Albert Einstein once said, “Peace is not merely the absence of war.” Yet, amid rising tensions between the U.S. and North Korea, and at other times, we often hear Washington politicians say the threat of military action is the assurance of peace. Recently, I came across a couple of community members who see things differently – Amy Cantrell, from BeLoved Asheville, and Rachael Bliss, co-founder of WNC 4 Peace.
Amy was one of three women honored with the 2017 Peace Maker of the Year award from WNC 4 Peace. The other honorees were Anne Craig, coordinator of the local Palestinian/Jewish Egalitarian Team, and Heather Heyer, who lost her life during the Charlottesville demonstrations in August.

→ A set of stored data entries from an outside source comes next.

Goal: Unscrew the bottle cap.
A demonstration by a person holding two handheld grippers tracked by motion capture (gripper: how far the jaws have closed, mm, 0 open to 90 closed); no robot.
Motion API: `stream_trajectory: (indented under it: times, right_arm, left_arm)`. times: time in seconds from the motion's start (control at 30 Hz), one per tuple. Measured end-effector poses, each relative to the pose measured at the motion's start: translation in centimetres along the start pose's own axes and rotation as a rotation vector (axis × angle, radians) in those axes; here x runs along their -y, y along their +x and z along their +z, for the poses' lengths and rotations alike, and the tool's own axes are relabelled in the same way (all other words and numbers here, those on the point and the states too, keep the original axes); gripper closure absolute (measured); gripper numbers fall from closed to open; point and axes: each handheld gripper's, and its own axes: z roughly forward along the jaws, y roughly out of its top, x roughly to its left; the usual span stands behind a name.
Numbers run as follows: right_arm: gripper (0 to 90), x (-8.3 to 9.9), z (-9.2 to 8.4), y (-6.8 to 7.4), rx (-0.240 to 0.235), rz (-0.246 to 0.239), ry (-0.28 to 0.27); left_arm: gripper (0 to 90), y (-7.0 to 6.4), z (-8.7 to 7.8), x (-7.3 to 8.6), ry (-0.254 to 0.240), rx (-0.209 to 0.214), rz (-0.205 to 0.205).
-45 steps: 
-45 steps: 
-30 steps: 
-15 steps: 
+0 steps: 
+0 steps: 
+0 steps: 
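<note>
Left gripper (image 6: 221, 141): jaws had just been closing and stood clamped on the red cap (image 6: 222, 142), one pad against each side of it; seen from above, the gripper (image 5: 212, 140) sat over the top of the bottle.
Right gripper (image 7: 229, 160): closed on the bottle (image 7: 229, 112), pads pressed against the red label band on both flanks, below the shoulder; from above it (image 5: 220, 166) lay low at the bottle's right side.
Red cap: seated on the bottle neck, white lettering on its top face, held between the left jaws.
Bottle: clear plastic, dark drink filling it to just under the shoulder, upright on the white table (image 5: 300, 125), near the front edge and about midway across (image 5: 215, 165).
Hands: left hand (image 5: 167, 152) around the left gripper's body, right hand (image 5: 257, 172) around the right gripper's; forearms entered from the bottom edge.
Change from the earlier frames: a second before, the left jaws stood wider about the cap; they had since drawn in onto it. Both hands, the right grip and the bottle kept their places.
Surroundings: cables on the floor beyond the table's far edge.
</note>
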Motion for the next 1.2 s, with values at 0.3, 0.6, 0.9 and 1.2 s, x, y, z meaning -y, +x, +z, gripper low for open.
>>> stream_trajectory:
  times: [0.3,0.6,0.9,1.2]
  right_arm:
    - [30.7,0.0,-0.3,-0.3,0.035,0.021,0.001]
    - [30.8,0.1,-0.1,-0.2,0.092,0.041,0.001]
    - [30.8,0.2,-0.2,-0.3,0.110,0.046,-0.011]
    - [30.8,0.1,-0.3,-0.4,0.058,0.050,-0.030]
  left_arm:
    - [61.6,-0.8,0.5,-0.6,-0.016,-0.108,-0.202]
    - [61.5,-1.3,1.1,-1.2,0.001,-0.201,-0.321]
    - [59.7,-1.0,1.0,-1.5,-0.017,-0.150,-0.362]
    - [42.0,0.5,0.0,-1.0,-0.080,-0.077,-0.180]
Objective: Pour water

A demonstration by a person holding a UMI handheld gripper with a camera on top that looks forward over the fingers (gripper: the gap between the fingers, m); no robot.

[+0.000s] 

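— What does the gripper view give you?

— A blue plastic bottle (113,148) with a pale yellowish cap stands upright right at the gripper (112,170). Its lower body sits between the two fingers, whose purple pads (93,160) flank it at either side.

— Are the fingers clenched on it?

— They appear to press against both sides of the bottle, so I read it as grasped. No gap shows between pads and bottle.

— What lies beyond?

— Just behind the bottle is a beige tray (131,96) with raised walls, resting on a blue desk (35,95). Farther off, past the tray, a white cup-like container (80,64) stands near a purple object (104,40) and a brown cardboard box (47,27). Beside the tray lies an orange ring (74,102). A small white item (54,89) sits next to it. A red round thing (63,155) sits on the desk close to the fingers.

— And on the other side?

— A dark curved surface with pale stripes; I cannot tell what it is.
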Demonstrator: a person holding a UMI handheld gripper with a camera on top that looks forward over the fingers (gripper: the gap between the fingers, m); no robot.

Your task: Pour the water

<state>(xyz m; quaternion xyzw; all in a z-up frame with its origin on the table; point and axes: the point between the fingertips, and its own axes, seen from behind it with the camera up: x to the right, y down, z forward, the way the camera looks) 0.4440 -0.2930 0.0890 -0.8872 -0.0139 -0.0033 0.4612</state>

The three women were honored during the week leading up to the International Day of Peace (Peace Day) on Sept. 21. It was a week when WNC 4 Peace and other groups sought to remind us of how important peace is if humanity is to survive.
Instituted by the U.N. General Assembly in 1981, Peace Day is a day “devoted to strengthening the ideals of peace, both within and among all nations and peoples.” Yet there are many places in the world where peace is a dream, where war still rages. I ask myself often: Why can’t we, humanity, get past this mindset for war?
I had the opportunity to speak with Amy and Rachael about this and about why we have no lasting peace. Surely, the availability of arms is a contributing factor. As Rachael said, we have to be aware of what President Eisenhower called “the military-industrial complex” and the role it plays in the psyche of our country. But the absence of peace is more than turning off the weapons of war.
In our conversation, Rachael said that peace is about justice, “justice in all its facets — economic, environmental and social.” And in her acceptance speech for the Peace Maker award, Amy also said, “We will never have peace without justice” and adding later, “Our work as peacemakers is to begin to say, ‘How do we create justice, which is peace?’”
British author Benjamin Crème said that it is only through a sharing of the world’s resources that we will create this justice. And it is only through justice that we will create a lasting peace. This, he said, is the only viable way forward, because it is only through sharing that all people everywhere will have the opportunity to have a life without hunger and poverty, without want, without injustice. How would this lead to peace?
Crème says that when countries learn to share, trust emerges between them, even between countries who are adversaries. When there is trust, new and better relationships can develop. The groundwork is then laid toward solving the world’s most intractable problems.
Peace = justice = sharing. It’s a new concept. It’s a new way of living. We’ve never tried it before. But as Amy Cantrell asked me, “If we truly believe in peace and not war … what are we willing to risk to bring that about in the world?
— McNair Ezzard
Editor’s note: McNair Ezzard hosts “A Better World” on WPVM 103.7.